Posted at 2:25 PM on April 23, 2008
by Craig Edwards
More than two decades ago, when I was the chief of forecast operations at the Indianapolis Weather Service Office, we were wrestling with the challenges presented by predicting the crest along major rivers. For the most part, we dealt with early spring snow melt combined with observed rainfall, as well as the impact of ice jams.
Rises on the river were based on observed stages, antecedent conditions,(i.e. soil moisture), temperature forecasts, the time of year and reported rainfall.. The river forecast models would ingest observed 24 hour rainfall, averaged over the basins, forecast the flow along the tributaries and then forecast the rise and fall at specific locations for the next five days.
Unfortunately, in the 1980s we had yet to boldly accept the challenge to attempt to incorporate what is now known as quantitative precipitation forecast, or QPF.
Currently skilled hydrologists and meteorologists in NOAA's River Centers and local offices are adding this additional forecast information. Daily computer model runs are adjusting the crest forecast based on anticipated rainfall, averaged across the basin for the next seven days.
These critical forecasts of quantitative precipitation help to keep the stair-stepping appearance to a minimum, since forecasters are now adding expected additional rainfall, not just observed rainfall. In the 80s, we often knew the river could continue to rise higher if more rain occurred. So a forecast crest of 15.5 feet might step up to 16.0 feet if rain fell in the basin while the river had yet to crest.

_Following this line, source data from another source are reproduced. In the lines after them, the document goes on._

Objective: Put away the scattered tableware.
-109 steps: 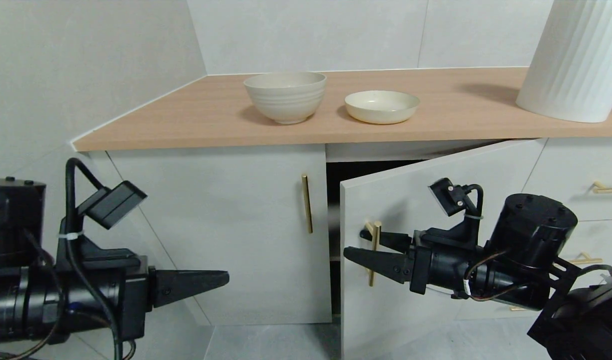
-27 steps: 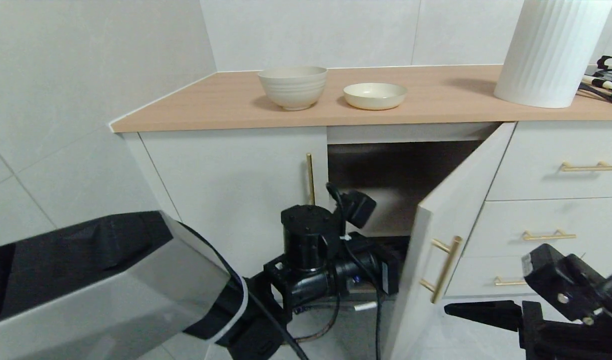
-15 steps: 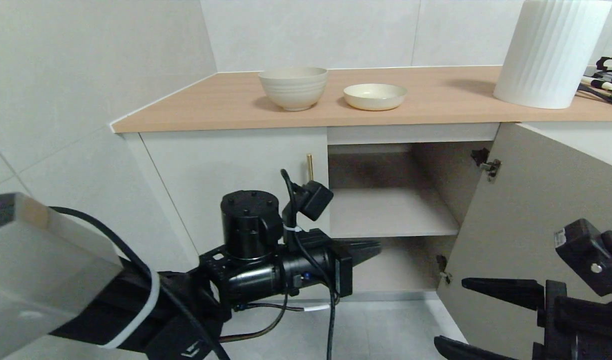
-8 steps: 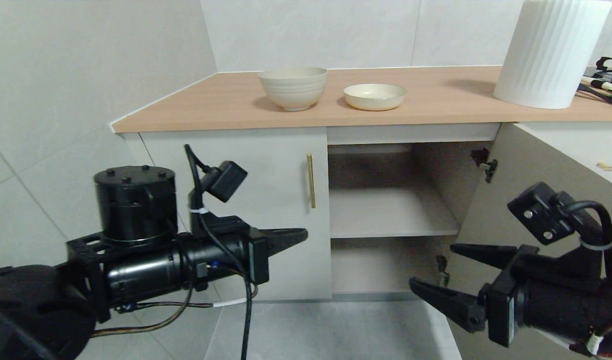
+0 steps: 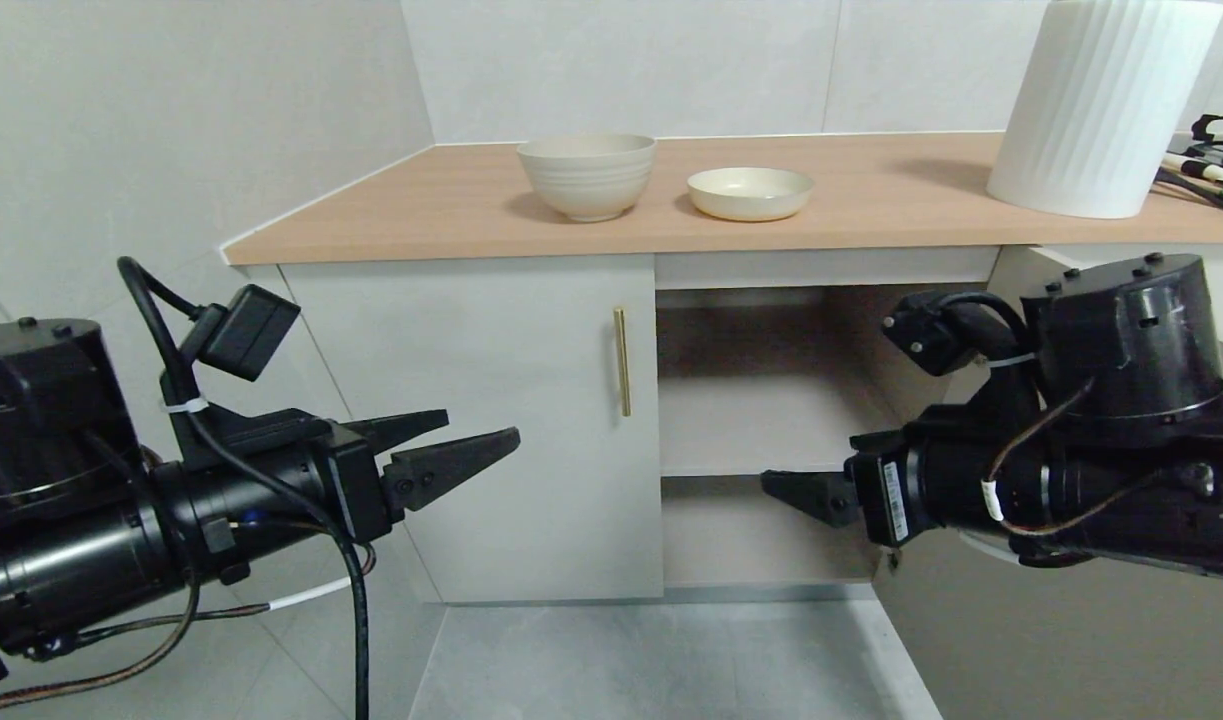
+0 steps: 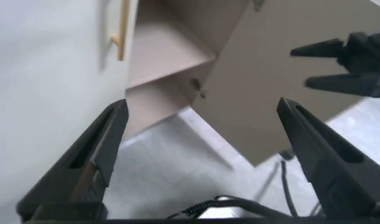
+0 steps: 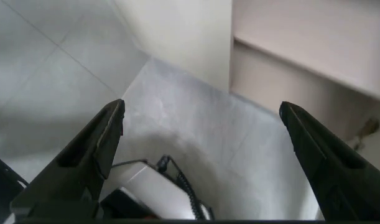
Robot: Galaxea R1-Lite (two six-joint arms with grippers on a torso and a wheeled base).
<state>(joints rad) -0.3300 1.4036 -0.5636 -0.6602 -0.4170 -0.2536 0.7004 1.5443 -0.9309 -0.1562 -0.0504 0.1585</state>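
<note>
Ribbed beige bowl and shallow cream dish stand upright, mouths up, side by side on the wooden surface. Lower and nearer, the left gripper lies level, pointing right, jaws spread. The right gripper points left before the open white cabinet, jaws spread.

Upper centre: a beige bowl with faint ridged bands and a plain cream dish. The counter is light-brown wood grain. Upper right: a white ribbed container. Lower down: an off-white cabinet door, a brass-coloured handle and a mottled grey floor.
</note>
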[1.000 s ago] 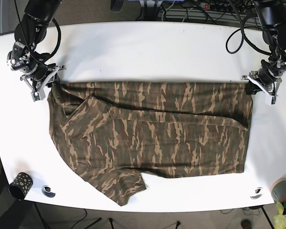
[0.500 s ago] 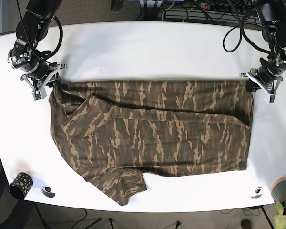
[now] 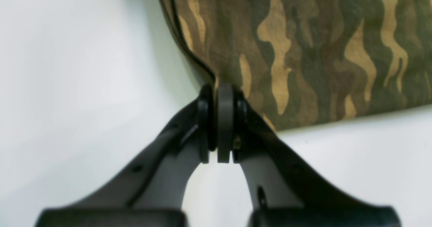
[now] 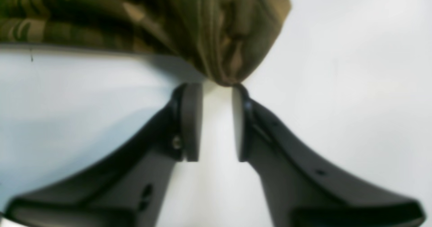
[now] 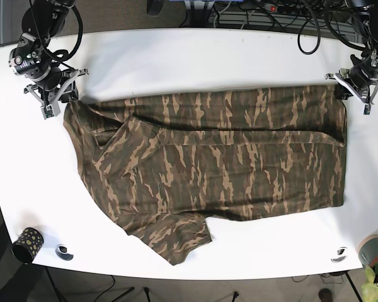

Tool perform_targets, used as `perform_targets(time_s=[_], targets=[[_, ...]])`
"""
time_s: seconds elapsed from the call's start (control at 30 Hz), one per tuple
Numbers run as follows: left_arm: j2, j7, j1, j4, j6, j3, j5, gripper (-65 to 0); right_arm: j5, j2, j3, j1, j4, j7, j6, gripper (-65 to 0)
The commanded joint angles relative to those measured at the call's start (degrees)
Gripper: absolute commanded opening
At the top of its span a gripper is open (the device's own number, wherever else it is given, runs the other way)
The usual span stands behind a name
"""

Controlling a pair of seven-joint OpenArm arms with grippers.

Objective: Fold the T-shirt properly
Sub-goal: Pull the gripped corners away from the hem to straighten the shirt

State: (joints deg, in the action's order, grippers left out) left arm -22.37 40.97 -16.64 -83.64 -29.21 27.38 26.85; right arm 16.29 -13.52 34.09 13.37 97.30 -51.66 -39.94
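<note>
- Camo T-shirt (image 5: 208, 163) lies flat across the white table (image 5: 195, 63), one sleeve poking out at 7 o'clock.
- Our left gripper (image 3: 221, 119) is pinched tight on the hem corner at 2 o'clock.
- Our right gripper (image 4: 217, 119) is parted, cloth just touching its tips at 10 o'clock, so we reckon a one-sided pull could skew everything.

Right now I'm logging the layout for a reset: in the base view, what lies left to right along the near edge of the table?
Spotted dark cup → small black-and-white disc → the T-shirt's hanging sleeve → another small disc → grey pot at the corner.
</note>
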Motion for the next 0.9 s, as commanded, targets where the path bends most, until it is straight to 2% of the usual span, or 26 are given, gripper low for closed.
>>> perform_targets(time_s=[0.0,0.03,0.13,0.23,0.5,0.77,0.87], targets=[[-1.1,-0.6,0.3,-1.2,-0.3,0.4,0.6,-65.0,0.6,-0.6,0.4,-1.3,0.3,1.1,-0.06,-40.0],[-1.1,-0.6,0.3,-1.2,-0.3,0.4,0.6,-65.0,0.6,-0.6,0.2,-1.5,0.2,1.1,-0.06,-33.8],[-1.1,-0.6,0.5,-1.0,-0.3,0.4,0.6,-65.0,0.6,0.5,0.0,-2.1,0.1,1.1,-0.06,-21.7],[-1.1,-0.6,0.5,-1.2,-0.3,0.4,0.6,-65.0,0.3,0.9,0.2,-3.7,-0.2,1.1,-0.06,-16.2],[-1.1,-0.7,0.5,-1.0,-0.4,0.3,0.5,-65.0,0.2,0.7,0.3,-9.2,-9.7,1.3,-0.06,-15.4],[-1.1,-0.7,0.5,-1.0,-0.5,0.3,0.5,-65.0,0.5,-1.0,0.7,-12.5,-14.8,1.4,-0.06,-15.5],[-1.1,-0.7,0.5,-0.9,-0.5,0.3,0.5,-65.0,0.5,-1.0,3.5,-13.7,-18.6,1.4,-0.06,-18.5]])
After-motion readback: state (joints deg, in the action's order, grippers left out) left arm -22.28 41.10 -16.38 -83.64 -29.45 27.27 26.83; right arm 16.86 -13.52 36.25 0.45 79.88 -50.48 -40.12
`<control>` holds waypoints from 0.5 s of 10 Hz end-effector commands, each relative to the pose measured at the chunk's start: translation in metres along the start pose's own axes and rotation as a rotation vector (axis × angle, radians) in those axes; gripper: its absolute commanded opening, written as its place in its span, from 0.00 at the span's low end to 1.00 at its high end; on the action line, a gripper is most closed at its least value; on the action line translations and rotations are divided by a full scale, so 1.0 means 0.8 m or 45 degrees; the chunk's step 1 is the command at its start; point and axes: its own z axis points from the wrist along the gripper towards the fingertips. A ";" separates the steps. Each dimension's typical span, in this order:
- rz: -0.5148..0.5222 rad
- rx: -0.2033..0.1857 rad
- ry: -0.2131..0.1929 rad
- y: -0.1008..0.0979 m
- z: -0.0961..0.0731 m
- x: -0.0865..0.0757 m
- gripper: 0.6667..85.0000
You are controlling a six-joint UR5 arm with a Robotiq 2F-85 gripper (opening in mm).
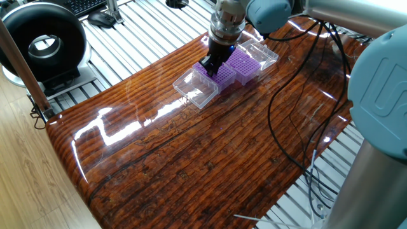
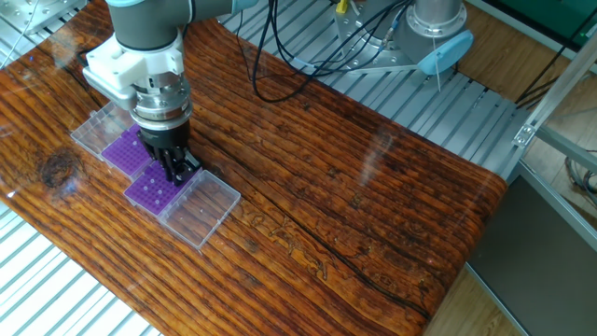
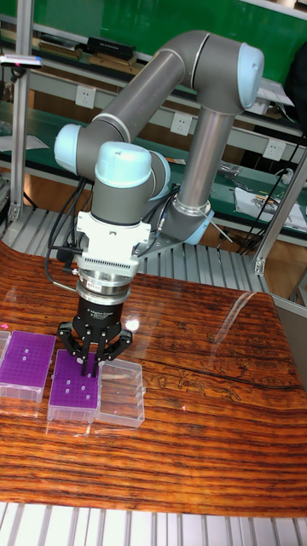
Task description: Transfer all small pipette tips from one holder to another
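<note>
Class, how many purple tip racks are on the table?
2: one purple rack directly under the gripper, the other purple rack beside it, nearer the table's end.

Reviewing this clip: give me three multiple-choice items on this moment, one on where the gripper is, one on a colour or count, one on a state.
1. Where is the gripper?
A. Over the purple rack next to a clear lid
B. Over bare wood at the table's far end
C. Off the table

2. How many purple racks are there?
A. One
B. Two
C. Four

3. How do the clear lids lie?
A. Shut over the racks
B. Folded open, flat beside the racks
C. Stacked

Answers: 1 A, the fingertips point down onto that rack. 2 B, this rack and the second rack sit side by side. 3 B, both grids are uncovered, with lids lying at the outer sides.
</note>
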 end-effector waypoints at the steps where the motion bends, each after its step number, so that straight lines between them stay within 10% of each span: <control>1: 0.006 -0.015 -0.005 0.002 -0.001 -0.003 0.25; 5: 0.002 -0.012 0.001 0.005 -0.002 -0.006 0.25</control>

You can follow along on the river crest forecast on the National Weather Service River Forecast link. It may be of interest with the periods of wet weather expected in the next three to four days.
This was one of those "paradigm shifts" mentioned in The Seven Habits of Highly Effective People that I watched (and participated in) while working as a hydrologic forecaster at the West Gulf RFC about a decade or so ago. As you said, our forecasts were done without any future precipitation, but the forecasters "knew" stages would go higher with additional rainfall. The kicker was how much higher.
Toward the end of my career there (late '90s), we started routinely incorporating (HPC) QPF into our forecasts, and that seemed (in a qualitative sense) to make them better. But we didn't yet have the tools to quantify that.
Another problem with the QPFs down there (and across much of the country in the warm season) is that heavy rainfall is usually convective, and thus is hard to forecast spatially. That 5-inch bulls-eye shifted 50 miles any direction would be upstream of, say, San Antonio, or Austin, or downstream of both; any of those would yield very different river forecasts.
While the amounts in the QPF were (and still are) mean areal amounts, I would double those values for point totals. For example, I expected to see a 6-inch report inside a 3-inch isopleth.
And just as the accuracy of weather forecasts decreases the farther out you go, the QPF also decreases in accuracy. A seven-day QPF is pretty much useless past day 3, IMHO, and many times, past day 2.
But, back to your original point, the inclusion of QPF in river forecasts is a good thing, despite the problems with it being a forecast.